Your answer must consist of one number: how many lines in the records contain "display".

*** DATA FOR THE TASK ***

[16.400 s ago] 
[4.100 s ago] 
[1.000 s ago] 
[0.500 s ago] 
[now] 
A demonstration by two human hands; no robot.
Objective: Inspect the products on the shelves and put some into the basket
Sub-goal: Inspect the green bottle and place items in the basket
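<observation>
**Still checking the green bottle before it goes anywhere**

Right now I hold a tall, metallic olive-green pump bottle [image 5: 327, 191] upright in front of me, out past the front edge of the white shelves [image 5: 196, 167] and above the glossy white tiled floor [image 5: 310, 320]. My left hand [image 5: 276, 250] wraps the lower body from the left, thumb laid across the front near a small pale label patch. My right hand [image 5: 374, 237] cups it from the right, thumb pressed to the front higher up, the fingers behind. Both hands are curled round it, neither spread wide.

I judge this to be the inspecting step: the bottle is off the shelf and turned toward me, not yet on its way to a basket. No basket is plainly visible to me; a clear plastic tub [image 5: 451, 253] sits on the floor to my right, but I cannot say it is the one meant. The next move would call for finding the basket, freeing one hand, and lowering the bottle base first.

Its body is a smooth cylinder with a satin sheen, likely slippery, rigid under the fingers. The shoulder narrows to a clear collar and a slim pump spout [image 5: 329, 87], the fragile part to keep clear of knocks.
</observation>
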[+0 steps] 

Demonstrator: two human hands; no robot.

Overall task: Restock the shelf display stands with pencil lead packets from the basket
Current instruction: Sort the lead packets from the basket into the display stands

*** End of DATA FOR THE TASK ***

■ **YOUR RESPONSE**
2